* _What needs to be done_: Print the data that follows exactly as it stands, from its first line through the line containing "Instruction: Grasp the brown", and stop there.

* _Provided records_:
□ □ □ □ □

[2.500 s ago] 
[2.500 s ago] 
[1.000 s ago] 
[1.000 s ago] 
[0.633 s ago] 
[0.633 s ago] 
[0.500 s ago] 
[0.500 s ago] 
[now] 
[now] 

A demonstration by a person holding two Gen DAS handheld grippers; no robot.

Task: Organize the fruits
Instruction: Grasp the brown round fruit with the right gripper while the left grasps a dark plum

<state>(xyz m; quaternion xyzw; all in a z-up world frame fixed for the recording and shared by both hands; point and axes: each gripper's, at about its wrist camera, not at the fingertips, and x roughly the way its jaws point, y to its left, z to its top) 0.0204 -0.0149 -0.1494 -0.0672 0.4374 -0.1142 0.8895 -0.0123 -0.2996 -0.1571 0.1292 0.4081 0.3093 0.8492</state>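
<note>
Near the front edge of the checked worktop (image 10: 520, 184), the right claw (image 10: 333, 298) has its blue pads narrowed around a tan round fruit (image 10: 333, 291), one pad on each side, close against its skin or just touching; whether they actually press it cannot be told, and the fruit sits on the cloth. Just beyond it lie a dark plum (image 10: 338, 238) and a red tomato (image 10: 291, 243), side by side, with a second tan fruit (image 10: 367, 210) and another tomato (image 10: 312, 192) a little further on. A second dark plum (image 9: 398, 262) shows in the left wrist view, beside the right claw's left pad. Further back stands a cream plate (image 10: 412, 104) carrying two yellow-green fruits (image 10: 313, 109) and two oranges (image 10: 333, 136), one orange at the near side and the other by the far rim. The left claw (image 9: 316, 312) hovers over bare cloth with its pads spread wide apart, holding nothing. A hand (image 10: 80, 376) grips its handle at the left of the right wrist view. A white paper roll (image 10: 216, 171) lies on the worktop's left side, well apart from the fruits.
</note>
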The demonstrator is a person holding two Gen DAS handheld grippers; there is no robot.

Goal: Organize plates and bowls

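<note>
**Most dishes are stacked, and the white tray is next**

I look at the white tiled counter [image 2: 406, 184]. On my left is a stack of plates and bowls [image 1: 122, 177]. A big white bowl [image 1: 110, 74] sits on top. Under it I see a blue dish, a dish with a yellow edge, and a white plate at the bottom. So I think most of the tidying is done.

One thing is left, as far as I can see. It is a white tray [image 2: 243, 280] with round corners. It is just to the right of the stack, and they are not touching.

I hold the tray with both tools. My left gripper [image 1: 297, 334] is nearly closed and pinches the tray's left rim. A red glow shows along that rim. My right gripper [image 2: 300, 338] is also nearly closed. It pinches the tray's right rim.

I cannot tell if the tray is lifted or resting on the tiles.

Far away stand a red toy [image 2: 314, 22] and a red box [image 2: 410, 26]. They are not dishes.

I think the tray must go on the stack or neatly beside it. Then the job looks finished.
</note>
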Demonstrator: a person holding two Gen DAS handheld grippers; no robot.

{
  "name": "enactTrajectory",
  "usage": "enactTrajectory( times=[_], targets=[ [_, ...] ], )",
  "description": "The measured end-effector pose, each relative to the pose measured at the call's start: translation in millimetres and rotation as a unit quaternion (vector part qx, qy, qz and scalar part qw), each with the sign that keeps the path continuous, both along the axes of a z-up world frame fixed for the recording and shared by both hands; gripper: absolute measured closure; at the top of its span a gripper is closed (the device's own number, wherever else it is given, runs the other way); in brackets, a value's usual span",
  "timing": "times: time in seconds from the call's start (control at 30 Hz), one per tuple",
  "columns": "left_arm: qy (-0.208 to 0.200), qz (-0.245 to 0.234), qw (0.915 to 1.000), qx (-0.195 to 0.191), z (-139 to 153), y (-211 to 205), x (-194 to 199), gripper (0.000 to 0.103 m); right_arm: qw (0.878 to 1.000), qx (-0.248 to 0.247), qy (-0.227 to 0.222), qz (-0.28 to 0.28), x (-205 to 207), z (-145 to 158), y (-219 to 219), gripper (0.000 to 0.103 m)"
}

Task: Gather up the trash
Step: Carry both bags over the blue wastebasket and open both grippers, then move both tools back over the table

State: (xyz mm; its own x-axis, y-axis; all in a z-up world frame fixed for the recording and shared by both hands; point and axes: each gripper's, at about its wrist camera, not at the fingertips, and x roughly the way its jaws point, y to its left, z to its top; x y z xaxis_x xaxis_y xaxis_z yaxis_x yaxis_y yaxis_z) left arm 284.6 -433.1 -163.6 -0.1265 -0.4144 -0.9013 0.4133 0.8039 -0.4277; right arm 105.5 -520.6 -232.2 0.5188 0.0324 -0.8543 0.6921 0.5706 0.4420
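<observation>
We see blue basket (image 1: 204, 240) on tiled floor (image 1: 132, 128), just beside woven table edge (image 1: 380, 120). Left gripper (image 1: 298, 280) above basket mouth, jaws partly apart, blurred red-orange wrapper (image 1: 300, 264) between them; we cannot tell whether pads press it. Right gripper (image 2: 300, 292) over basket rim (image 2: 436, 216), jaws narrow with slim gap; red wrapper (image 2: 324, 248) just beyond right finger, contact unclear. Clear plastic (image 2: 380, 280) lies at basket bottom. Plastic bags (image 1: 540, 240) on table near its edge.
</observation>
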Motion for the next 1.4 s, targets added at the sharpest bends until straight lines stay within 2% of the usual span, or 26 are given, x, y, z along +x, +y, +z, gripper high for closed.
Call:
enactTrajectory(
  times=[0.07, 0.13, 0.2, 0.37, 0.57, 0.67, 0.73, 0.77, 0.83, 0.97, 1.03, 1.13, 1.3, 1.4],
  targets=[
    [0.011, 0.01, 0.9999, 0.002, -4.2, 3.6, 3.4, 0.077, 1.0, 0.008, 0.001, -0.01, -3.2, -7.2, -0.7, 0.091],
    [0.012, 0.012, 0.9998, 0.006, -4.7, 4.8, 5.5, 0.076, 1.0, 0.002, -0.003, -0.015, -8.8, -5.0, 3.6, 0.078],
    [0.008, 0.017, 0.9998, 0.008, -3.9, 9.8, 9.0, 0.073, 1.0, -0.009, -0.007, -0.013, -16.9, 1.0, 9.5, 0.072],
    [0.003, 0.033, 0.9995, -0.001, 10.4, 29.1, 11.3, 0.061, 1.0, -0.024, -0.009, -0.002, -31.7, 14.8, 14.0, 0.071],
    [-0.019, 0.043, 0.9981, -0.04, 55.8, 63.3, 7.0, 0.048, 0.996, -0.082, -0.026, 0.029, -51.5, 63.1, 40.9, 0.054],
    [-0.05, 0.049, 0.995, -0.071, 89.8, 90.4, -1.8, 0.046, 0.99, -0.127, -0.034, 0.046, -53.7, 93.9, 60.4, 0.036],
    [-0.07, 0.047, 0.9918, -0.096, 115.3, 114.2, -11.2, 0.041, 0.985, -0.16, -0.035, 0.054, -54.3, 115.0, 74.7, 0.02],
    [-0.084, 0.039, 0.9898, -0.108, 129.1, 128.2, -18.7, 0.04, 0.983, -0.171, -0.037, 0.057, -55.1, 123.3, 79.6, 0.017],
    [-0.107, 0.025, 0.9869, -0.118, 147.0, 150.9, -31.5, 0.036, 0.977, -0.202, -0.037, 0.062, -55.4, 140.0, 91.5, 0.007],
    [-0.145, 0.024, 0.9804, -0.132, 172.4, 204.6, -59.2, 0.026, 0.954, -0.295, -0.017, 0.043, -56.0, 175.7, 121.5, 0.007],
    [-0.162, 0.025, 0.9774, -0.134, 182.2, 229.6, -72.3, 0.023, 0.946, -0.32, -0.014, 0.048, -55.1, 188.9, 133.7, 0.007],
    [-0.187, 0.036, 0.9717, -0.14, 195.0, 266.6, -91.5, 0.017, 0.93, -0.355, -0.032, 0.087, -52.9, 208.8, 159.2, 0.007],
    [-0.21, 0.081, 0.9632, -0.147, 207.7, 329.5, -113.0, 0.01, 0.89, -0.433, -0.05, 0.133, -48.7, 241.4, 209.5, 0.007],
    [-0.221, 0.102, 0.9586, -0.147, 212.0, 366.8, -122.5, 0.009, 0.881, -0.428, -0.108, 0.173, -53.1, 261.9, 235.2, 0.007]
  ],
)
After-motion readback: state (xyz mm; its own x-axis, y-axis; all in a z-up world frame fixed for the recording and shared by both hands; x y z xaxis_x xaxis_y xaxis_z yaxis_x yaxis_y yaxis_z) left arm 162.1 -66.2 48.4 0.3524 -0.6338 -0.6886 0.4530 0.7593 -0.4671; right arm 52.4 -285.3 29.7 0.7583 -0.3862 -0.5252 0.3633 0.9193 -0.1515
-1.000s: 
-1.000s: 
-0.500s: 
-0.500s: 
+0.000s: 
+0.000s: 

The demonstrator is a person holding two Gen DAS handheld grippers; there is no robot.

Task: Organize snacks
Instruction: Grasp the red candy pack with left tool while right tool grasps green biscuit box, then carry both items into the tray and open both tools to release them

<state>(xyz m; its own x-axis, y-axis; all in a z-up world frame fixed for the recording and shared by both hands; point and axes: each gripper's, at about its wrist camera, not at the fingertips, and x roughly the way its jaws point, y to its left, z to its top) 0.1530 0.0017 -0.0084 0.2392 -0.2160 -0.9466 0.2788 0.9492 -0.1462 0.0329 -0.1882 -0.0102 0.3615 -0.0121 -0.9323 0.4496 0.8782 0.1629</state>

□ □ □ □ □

* _Finished exercise_:
[2.500 s ago] 
[2.500 s ago] 
[1.000 s ago] 
[1.000 s ago] 
[0.633 s ago] 
[0.633 s ago] 
[0.500 s ago] 
[0.500 s ago] 
[now] 
[now] 

A demonstration by a person holding two Gen DAS handheld grippers; no robot.

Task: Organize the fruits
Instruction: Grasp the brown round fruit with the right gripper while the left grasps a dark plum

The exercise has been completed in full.